▶ **ACTIVITY**
Output, word for word, every line from the start of the listing down to and including the line that contains "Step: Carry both"; include nothing else.

▶ **RECORD SET**
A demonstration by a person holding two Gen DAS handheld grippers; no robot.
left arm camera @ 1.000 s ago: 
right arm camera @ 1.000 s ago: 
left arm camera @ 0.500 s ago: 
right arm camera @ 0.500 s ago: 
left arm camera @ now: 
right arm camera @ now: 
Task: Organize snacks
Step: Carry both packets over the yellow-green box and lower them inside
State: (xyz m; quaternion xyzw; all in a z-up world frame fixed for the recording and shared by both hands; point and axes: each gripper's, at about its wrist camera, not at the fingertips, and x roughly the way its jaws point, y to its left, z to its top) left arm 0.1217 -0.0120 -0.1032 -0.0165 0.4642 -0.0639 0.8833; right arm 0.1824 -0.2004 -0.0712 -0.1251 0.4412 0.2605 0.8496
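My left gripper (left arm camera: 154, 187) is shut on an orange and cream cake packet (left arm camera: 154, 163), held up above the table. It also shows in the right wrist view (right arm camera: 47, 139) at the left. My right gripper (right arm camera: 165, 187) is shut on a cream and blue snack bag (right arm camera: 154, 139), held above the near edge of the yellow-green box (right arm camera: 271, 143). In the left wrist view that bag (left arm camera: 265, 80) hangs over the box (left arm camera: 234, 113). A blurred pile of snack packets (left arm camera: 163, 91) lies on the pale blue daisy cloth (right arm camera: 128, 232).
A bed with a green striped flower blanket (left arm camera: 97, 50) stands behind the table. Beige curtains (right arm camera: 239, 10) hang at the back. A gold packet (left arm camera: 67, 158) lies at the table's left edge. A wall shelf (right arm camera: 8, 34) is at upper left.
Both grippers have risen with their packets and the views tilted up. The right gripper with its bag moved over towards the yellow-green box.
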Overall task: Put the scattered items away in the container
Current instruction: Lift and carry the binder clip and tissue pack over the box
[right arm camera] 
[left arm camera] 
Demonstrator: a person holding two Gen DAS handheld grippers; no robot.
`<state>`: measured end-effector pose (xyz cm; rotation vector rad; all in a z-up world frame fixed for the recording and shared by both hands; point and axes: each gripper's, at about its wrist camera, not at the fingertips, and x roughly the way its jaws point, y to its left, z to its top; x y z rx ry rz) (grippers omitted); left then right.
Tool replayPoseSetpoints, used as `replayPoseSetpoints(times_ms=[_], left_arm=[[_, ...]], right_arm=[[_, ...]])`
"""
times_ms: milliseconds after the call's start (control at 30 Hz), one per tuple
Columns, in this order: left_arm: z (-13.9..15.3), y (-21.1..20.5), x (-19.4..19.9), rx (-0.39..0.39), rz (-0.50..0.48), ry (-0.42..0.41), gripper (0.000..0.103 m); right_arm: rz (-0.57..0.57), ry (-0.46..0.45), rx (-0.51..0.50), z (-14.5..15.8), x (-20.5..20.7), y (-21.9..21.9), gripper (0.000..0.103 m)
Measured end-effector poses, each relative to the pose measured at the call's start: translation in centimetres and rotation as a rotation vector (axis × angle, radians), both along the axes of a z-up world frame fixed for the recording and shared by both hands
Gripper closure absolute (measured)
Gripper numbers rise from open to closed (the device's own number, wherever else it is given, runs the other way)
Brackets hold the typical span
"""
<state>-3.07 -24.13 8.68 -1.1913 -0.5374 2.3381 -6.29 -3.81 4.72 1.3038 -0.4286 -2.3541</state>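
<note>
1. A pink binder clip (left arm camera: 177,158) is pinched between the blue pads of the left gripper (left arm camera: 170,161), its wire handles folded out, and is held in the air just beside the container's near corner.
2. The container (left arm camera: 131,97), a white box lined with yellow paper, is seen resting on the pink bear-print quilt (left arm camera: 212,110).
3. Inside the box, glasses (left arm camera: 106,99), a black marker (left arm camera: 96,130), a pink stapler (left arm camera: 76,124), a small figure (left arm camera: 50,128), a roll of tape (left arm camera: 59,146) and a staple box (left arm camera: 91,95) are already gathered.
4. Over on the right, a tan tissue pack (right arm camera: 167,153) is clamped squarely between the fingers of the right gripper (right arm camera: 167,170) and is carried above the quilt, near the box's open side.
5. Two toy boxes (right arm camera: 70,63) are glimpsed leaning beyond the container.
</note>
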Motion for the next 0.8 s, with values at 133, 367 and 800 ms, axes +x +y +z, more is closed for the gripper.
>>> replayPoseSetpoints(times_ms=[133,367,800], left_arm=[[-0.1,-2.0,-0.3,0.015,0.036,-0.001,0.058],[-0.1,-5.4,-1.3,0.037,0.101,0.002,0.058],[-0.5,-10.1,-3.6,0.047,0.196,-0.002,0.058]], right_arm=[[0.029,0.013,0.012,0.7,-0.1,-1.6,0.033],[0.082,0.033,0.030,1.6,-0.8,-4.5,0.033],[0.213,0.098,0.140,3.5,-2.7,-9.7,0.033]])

▶ **ANSWER TO THIS EXERCISE**
A demonstration by a person holding two Gen DAS handheld grippers; no robot.
left arm camera @ 1.000 s ago: 
right arm camera @ 1.000 s ago: 
left arm camera @ 0.500 s ago: 
right arm camera @ 0.500 s ago: 
left arm camera @ now: 
right arm camera @ now: 
Task: Organize snacks
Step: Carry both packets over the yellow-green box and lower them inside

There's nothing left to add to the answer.